Task requirements
Once the line containing "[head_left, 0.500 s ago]" is found in the entries below, restate it and each following line word for word, stopping after the line containing "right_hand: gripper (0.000".

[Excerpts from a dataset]
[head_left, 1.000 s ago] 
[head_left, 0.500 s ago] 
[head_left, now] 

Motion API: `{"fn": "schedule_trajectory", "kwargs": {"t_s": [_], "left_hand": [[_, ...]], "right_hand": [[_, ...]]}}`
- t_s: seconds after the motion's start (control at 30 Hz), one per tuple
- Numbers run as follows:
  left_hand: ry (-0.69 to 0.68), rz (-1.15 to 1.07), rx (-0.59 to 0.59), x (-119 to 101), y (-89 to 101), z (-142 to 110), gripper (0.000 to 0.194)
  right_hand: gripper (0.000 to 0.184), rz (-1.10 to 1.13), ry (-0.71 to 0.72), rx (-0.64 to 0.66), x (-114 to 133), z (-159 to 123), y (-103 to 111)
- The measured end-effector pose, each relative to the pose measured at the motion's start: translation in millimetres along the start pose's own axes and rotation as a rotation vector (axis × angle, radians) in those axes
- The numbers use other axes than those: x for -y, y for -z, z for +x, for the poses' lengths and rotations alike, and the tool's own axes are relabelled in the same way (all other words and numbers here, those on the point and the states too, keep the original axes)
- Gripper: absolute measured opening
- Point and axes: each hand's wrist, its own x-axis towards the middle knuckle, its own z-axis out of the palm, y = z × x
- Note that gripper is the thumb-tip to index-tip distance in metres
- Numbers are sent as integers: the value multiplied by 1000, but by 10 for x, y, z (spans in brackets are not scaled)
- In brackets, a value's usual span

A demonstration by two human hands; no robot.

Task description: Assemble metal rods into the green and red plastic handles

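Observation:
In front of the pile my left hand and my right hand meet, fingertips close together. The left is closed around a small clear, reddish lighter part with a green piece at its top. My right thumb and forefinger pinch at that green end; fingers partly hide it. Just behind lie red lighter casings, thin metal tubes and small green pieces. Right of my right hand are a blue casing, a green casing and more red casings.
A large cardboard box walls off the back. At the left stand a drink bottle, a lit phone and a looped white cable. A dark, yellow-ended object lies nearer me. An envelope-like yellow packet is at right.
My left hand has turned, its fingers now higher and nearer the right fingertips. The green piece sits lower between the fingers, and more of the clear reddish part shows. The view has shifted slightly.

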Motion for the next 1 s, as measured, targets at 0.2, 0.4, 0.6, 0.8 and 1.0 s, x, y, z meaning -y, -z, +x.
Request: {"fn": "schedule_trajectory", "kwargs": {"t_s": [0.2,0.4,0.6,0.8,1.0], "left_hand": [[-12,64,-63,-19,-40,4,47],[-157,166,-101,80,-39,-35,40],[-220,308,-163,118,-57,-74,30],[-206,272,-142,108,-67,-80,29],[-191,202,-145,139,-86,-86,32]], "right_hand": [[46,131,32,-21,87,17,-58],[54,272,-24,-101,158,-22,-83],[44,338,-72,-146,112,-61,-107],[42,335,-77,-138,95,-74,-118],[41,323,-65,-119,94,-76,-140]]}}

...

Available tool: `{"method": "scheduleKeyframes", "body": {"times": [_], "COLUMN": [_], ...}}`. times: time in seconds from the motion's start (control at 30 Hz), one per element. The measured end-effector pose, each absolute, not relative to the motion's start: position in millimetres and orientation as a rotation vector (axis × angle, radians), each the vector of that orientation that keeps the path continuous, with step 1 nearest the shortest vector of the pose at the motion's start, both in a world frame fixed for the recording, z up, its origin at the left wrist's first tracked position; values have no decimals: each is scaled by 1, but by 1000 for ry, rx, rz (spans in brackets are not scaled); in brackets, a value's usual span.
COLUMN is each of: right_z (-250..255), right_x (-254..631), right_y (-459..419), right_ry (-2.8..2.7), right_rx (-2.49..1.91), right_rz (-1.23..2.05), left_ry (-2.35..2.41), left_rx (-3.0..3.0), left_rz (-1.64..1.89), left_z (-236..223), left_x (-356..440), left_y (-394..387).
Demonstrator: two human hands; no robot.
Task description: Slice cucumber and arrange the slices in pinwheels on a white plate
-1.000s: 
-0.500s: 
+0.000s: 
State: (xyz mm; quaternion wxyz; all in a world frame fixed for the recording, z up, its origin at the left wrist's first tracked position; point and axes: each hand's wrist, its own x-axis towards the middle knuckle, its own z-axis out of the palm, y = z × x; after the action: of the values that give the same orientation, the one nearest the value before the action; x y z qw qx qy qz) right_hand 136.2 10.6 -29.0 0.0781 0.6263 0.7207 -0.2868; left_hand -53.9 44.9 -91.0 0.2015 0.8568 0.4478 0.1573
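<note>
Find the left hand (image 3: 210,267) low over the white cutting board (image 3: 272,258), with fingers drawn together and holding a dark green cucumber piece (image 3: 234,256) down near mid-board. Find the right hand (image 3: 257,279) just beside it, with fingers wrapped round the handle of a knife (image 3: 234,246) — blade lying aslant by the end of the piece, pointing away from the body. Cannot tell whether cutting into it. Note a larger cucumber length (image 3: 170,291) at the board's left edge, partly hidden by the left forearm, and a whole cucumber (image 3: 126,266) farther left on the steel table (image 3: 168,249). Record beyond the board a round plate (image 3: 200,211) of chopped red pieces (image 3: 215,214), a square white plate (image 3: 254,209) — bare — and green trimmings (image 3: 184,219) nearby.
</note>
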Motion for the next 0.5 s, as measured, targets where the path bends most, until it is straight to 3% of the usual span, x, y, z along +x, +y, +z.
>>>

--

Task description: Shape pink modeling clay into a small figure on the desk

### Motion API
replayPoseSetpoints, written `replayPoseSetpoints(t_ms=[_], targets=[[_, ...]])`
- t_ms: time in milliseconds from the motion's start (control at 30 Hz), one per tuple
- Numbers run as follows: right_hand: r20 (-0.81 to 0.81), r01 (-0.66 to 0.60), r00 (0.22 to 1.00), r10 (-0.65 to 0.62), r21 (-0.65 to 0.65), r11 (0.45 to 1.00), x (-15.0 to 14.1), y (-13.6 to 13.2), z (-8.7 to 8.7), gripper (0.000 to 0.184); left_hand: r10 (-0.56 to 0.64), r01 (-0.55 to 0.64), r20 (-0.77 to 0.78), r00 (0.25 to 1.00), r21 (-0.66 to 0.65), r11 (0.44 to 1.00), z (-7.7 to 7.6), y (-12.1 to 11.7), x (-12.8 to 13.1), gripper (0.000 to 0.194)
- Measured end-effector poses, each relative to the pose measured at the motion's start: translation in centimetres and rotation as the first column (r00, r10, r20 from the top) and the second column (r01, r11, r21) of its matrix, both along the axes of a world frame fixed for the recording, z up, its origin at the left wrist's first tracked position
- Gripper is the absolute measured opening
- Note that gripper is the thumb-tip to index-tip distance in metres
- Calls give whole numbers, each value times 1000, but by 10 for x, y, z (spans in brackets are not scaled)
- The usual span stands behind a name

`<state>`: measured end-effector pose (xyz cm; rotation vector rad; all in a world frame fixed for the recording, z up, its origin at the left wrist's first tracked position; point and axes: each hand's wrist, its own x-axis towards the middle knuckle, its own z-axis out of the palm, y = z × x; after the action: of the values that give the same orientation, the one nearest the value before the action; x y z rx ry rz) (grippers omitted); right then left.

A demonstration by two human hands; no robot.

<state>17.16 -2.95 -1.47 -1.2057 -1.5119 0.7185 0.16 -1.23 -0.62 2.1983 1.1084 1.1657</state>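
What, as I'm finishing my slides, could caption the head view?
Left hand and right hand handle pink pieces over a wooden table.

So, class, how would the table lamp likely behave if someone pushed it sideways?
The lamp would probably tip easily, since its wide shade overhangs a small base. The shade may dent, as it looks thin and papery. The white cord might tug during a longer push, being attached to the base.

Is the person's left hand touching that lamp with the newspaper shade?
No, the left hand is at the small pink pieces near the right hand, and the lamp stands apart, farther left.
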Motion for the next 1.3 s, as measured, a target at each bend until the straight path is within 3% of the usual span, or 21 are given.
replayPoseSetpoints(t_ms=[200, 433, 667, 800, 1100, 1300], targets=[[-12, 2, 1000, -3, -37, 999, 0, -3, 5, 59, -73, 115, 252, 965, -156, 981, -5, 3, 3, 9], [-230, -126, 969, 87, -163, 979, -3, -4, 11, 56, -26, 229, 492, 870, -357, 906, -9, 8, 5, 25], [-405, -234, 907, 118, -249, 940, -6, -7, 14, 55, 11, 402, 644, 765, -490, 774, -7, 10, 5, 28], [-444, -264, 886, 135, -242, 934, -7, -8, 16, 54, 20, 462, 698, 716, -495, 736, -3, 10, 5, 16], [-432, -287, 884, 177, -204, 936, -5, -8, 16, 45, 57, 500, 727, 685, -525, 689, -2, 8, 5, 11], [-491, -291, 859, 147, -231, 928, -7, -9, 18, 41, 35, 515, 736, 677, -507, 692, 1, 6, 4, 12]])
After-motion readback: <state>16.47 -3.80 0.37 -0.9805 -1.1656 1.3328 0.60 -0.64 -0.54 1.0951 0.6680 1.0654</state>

Exercise result
[head_left, 0.500 s ago] 
[head_left, now] 

Motion API: `{"fn": "schedule_trajectory", "kwargs": {"t_s": [_], "left_hand": [[_, ...]], "right_hand": [[_, ...]]}}`
- t_s: seconds after the motion's start (control at 30 Hz), one per tuple
- Numbers run as follows:
  left_hand: ry (-0.69 to 0.68), rz (-1.15 to 1.07), rx (-0.59 to 0.59), x (-119 to 101), y (-89 to 101), z (-142 to 110), gripper (0.000 to 0.194)
  right_hand: gripper (0.000 to 0.184), rz (-1.10 to 1.13), ry (-0.71 to 0.72), rx (-0.64 to 0.66), x (-114 to 133), z (-159 to 123), y (-103 to 111)

What the exercise asked for is now complete.